South Korea has lifted its ban on short selling, which began in November 2023 after authorities said investment breaches created an unfair environment for retail investors. Some analysts hope it will attract foreign investors back to South Korea after the political turmoil of last December and January scared some investors away.

Short selling strategies – investing in stocks with the aim of making a profit from a falling share price – are popular with hedge funds and global investment banks. Their return could boost liquidity in the Korea Composite Stock Price Index (KOSPI) and help the country graduate from emerging to developed status in MSCI’s classification.

Previously, MSCI said in a statement that the short selling ban “introduces market accessibility restrictions […] While this ban is expected to be temporary, sudden changes in market rules are not desirable.”

Firms such as Pictet Asset Mangement and Amundi SA have said they planned to increase investment in the KOSPI once the ban was lifted.
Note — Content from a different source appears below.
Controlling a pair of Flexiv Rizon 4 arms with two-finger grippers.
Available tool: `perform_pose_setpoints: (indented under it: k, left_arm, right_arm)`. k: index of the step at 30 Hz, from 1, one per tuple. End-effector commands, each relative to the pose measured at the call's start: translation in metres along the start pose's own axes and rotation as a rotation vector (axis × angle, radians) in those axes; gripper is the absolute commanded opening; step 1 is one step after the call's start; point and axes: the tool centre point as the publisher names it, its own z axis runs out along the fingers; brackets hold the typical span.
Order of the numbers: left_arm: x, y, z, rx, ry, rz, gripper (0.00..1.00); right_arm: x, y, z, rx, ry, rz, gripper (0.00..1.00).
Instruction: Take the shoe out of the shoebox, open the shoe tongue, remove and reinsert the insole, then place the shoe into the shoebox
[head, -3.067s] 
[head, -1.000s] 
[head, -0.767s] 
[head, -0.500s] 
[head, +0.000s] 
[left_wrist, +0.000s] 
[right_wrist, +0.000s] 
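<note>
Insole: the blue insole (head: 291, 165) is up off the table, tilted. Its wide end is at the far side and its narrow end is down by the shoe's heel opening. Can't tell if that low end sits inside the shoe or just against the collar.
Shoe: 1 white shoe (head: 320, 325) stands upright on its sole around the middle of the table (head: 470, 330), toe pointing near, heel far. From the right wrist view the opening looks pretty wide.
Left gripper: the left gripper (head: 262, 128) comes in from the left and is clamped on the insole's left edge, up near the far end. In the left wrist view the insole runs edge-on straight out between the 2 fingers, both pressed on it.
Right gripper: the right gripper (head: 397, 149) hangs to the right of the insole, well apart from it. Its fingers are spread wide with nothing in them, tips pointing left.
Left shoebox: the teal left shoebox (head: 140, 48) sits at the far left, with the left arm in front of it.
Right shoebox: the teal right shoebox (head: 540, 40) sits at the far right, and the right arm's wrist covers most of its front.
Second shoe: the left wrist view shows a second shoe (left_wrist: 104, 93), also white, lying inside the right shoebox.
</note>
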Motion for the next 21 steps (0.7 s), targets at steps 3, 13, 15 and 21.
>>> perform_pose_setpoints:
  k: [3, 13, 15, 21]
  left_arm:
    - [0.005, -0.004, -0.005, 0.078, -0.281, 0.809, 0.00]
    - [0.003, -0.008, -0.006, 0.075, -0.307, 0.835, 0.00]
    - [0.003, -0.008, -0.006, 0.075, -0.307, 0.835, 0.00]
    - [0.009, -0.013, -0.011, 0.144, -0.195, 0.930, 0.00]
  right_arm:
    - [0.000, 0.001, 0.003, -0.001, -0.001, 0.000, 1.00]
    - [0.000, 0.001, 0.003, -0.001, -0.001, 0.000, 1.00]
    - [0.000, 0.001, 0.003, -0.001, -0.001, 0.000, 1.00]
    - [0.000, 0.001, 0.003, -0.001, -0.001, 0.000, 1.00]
“We see the lift of short-selling ban as an upside catalyst for Kospi, as we expect the lift would lead to an increase in market liquidity by foreign investment,” Citi analysts said in a note to Bloomberg.

Since September 2024, foreign investors have sold off 27.7trn won ($19.1bn) in the Korean market, marking the third-longest foreign selling streak since the 2008 financial crash. Between late December and early January, South Korea was embroiled in one of its worst democratic crises in history when former President Yoon Suk Yeol imposed martial law. He was impeached soon after.

While previous bans have mostly been geared towards stabilising financial markets, the November 2023 ban was implemented to protect retail investors from regulatory breaches such as naked short selling. The practice entails selling shares without borrowing them first and will remain illegal after the ban. Since the ban, global banks such as Citi and Barclays have been investigated and fined by Korean authorities for breaching short selling rules.

An electronic monitoring system to detect these breaches will be put in place as part of the end of the ban.

Previous short selling bans took place in 2008 during the global financial crisis, in 2011 during the Eurozone debt crisis and in 2020 during the Covid pandemic.